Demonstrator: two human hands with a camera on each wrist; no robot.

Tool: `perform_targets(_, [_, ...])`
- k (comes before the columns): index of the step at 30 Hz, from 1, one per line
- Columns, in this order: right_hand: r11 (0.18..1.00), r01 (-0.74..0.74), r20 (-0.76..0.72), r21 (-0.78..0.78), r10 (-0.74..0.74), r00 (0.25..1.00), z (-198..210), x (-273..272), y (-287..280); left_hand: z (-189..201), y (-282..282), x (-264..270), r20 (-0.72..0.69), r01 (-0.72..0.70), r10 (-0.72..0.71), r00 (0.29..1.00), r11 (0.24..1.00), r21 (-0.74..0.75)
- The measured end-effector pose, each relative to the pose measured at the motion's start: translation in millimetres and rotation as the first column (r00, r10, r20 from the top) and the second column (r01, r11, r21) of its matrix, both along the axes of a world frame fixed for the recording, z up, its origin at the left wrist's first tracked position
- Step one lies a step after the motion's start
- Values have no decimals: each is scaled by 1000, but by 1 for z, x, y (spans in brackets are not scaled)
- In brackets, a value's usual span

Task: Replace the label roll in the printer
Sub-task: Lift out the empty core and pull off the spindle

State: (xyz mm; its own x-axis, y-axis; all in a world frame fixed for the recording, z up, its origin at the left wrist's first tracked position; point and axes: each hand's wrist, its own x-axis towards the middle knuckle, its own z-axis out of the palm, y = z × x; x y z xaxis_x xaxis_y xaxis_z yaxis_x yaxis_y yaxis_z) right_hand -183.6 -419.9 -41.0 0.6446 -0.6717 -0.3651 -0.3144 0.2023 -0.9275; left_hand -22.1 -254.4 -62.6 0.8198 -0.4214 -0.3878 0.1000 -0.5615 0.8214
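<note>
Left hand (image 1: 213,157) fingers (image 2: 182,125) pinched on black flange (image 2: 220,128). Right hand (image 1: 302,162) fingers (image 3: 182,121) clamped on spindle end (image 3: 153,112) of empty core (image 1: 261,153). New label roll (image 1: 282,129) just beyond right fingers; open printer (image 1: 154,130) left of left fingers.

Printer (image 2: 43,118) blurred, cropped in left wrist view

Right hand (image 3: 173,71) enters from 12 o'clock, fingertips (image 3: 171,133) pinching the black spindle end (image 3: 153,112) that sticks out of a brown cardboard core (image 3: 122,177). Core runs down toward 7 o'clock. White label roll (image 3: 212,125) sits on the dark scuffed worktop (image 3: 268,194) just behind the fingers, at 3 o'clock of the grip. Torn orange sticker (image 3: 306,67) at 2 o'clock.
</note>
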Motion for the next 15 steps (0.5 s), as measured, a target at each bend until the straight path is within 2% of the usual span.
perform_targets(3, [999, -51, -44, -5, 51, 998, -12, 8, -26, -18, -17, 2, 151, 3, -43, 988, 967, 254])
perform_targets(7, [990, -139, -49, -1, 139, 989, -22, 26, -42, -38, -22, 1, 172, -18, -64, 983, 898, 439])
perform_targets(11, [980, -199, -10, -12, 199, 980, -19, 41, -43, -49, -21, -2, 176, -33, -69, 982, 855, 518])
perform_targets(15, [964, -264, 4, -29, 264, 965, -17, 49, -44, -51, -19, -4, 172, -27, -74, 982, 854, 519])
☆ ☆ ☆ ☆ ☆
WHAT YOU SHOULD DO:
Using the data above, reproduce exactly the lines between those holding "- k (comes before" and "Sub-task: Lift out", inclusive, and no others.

OUTPUT OF THE TASK:
- k (comes before the columns): index of the step at 30 Hz, from 1, one per line
- Columns, in this order: right_hand: r11 (0.18..1.00), r01 (-0.74..0.74), r20 (-0.76..0.72), r21 (-0.78..0.78), r10 (-0.74..0.74), r00 (0.25..1.00), z (-198..210), x (-273..272), y (-287..280); left_hand: z (-189..201), y (-282..282), x (-264..270), r20 (-0.72..0.69), r01 (-0.72..0.70), r10 (-0.72..0.71), r00 (0.29..1.00), r11 (0.24..1.00), r21 (-0.74..0.75)
- The measured end-effector pose, each relative to the pose measured at the motion's start: translation in millimetres and rotation as the first column (r00, r10, r20 from the top) and the second column (r01, r11, r21) of its matrix, both along the axes of a world frame fixed for the recording, z up, its origin at the left wrist's first tracked position
- Step one lies a step after the motion's start
- Values have no decimals: each is scaled by 1000, but by 1 for z, x, y (spans in brackets are not scaled)
- In brackets, a value's usual span

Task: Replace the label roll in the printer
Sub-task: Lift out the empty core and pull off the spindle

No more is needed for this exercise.